[Start of section]

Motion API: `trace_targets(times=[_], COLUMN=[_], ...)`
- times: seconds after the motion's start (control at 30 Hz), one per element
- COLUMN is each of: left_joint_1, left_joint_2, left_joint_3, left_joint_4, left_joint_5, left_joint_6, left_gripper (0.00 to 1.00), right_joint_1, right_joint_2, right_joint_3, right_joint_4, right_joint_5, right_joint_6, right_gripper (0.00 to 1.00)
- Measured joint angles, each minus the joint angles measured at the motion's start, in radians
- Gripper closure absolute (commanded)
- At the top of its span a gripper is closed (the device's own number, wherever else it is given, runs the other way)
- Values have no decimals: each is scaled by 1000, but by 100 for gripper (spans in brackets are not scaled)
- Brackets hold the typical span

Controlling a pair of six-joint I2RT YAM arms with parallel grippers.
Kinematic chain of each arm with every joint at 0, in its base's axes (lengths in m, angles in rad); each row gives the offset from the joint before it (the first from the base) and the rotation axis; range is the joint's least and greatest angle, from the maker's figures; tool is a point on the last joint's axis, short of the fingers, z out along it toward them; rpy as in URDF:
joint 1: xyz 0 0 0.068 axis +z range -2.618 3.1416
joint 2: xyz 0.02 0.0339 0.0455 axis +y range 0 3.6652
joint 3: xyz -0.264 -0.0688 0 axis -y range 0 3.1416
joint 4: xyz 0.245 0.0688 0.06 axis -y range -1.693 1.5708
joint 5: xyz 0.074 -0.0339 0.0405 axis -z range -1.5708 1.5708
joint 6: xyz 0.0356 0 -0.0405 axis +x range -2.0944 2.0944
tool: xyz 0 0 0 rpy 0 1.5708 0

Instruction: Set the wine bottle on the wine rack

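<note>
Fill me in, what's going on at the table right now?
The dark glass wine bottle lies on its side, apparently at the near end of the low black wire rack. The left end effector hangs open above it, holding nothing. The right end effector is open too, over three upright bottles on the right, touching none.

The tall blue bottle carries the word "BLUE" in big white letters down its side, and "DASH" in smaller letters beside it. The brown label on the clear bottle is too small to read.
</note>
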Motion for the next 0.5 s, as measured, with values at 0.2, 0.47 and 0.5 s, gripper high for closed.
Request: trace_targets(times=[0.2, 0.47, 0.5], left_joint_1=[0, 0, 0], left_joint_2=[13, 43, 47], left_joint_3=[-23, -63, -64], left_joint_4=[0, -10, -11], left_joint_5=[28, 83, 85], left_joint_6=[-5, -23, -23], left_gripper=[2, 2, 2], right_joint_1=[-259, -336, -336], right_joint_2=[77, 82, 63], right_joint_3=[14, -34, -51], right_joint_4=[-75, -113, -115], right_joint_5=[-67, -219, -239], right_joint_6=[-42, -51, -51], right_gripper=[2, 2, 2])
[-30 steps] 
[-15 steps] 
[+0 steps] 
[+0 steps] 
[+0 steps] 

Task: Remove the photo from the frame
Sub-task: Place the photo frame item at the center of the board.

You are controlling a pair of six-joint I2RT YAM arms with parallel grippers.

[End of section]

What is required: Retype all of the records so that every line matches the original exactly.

Your response:
Motion API: `trace_targets(times=[_], COLUMN=[_], ...)`
- times: seconds after the motion's start (control at 30 Hz), one per element
- COLUMN is each of: left_joint_1, left_joint_2, left_joint_3, left_joint_4, left_joint_5, left_joint_6, left_gripper (0.00 to 1.00), right_joint_1, right_joint_2, right_joint_3, right_joint_4, right_joint_5, right_joint_6, right_gripper (0.00 to 1.00)
- Measured joint angles, each minus the joint angles measured at the motion's start, in radians
- Gripper closure absolute (commanded)
- At the top of its span a gripper is closed (the device's own number, wherever else it is given, runs the other way)
- Values have no decimals: each is scaled by 1000, but by 100 for gripper (spans in brackets are not scaled)
- Brackets hold the typical span

Controlling a pair of six-joint I2RT YAM arms with parallel grippers.
Kinematic chain of each arm with every joint at 0, in its base's axes (lengths in m, angles in rad); each row gives the offset from the joint before it (the first from the base) and the rotation axis; range is the joint's least and greatest angle, from the maker's figures; tool is a point on the last joint's axis, short of the fingers, z out along it toward them; rpy as in URDF:
joint 1: xyz 0 0 0.068 axis +z range -2.618 3.1416
joint 2: xyz 0.02 0.0339 0.0455 axis +y range 0 3.6652
joint 3: xyz -0.264 -0.0688 0 axis -y range 0 3.1416
joint 4: xyz 0.245 0.0688 0.06 axis -y range -1.693 1.5708
joint 5: xyz 0.074 -0.0339 0.0405 axis -z range -1.5708 1.5708
joint 6: xyz 0.0356 0 -0.0405 axis +x range -2.0944 2.0944
tool: xyz 0 0 0 rpy 0 1.5708 0

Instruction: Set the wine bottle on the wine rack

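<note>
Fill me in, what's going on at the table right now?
The dark glass wine bottle lies on its side, apparently at the near end of the low black wire rack. The left end effector hangs open above it, holding nothing. The right end effector is open too, over three upright bottles on the right, touching none.

The tall blue bottle carries the word "BLUE" in big white letters down its side, and "DASH" in smaller letters beside it. The brown label on the clear bottle is too small to read.
</note>
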Motion for the next 0.5 s, as measured, with values at 0.2, 0.47 and 0.5 s, gripper high for closed.
Request: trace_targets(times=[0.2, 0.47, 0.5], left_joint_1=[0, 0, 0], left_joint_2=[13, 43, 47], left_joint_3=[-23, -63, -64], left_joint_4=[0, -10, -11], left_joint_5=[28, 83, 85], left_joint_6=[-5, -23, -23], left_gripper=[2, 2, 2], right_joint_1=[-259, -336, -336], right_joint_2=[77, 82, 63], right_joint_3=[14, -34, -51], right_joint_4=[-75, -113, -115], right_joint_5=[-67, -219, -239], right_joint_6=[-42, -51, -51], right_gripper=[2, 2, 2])
[-30 steps] 
[-15 steps] 
[+0 steps] 
[+0 steps] 
[+0 steps] 

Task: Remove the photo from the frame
Sub-task: Place the photo frame item at the center of the board.

You are controlling a pair of six-joint I2RT YAM arms with parallel grippers.

With this, the answer is done.